* [Data section]:
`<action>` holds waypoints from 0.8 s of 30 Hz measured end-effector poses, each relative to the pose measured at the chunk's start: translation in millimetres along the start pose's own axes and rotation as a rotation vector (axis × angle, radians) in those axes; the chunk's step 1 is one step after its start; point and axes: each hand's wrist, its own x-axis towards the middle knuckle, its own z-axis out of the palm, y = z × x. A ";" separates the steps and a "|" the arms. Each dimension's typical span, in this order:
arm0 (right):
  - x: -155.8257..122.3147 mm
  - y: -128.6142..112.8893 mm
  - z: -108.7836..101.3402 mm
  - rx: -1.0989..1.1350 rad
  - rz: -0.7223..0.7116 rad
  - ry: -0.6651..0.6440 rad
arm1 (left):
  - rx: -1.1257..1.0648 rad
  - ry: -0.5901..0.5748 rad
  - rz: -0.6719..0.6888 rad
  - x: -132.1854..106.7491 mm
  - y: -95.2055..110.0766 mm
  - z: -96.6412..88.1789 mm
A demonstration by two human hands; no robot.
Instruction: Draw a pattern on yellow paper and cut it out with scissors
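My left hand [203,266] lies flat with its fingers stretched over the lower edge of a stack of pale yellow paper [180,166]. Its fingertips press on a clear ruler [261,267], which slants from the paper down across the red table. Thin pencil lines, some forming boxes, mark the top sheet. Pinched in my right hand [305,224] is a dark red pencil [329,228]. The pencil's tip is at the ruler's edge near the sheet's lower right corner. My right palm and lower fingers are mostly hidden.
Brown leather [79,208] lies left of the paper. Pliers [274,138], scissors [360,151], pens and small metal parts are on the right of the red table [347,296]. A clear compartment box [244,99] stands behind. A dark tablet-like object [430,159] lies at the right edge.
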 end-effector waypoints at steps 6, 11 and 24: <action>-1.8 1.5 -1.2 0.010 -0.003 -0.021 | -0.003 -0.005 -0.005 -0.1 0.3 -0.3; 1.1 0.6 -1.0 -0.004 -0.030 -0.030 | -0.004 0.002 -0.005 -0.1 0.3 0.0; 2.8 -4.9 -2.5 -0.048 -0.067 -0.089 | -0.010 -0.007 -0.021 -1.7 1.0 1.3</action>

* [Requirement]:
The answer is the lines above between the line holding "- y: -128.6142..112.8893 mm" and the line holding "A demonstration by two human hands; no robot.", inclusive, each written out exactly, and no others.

* [Solution]:
  - y: -128.6142..112.8893 mm
  - z: -108.7836..101.3402 mm
  - rx: -1.0989..1.1350 rad
  - rz: -0.7223..0.7116 rad
  - ry: -0.6651..0.6440 rad
arm1 (left):
  - rx: -1.1257..1.0648 rad
  - ry: -0.5901..0.5748 rad
  - rz: -0.6719..0.6888 rad
  - x: -132.1854..106.7491 mm
  - y: -95.2055..110.0766 mm
  - z: -96.6412..88.1789 mm
A demonstration by two human hands; no robot.

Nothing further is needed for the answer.